PENSIERO DEL GIORNO  Mi è stato chiesto, come fisico, cosa ne penso del global warming e della questione clima. La verità è che non me ne sono MAI occupato, e, non essendo un tuttologo come molti su FB e su internet, NON sono in grado di esprimere un parere. Aggiungo che, dopo la giornata di oggi (ndR: 15 marzo), voglia di occuparmene NON ne ho proprio.

Al solito l’argomento è stato buttato in politica, tifo e caciara. Destra contro sinistra, conservatori contro progressisti, “Nobel alla bimba geniale”, “macché bimba geniale è un pupazzo dei radical-chic”, “proteste di ragazzi responsabili e coraggiosi”, “proteste di ragazzi strumentalizzati e ignoranti”, eccettera eccettera eccettera. 

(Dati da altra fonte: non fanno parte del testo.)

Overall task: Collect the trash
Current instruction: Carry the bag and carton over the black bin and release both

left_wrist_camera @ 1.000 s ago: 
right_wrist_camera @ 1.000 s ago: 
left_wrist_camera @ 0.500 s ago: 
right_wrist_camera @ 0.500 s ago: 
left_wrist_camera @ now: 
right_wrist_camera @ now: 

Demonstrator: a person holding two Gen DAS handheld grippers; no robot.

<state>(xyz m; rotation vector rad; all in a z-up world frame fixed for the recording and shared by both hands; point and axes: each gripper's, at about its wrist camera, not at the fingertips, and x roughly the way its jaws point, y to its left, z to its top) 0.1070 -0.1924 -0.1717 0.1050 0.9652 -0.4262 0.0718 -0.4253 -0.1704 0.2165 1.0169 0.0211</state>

Magari un giorno che avrò tempo da perdere mi studierò bene la questione e me ne farò un’idea, indipendente dalle opinioni di chiunque altro, ma mi guarderò bene da comunicarla in giro. Non mi interessa ne essere strumentalizzato dagli uni, ne essere insultato dagli altri. Tra l’altro, provo abbastanza disprezzo per gli estremismi di entrambe le parti, convinti di avere la verità in tasca su un problema che comunque mi pare tutt’altro che banale e che dovrebbe andare ben oltre le proprie convinzioni politiche. Buona vita.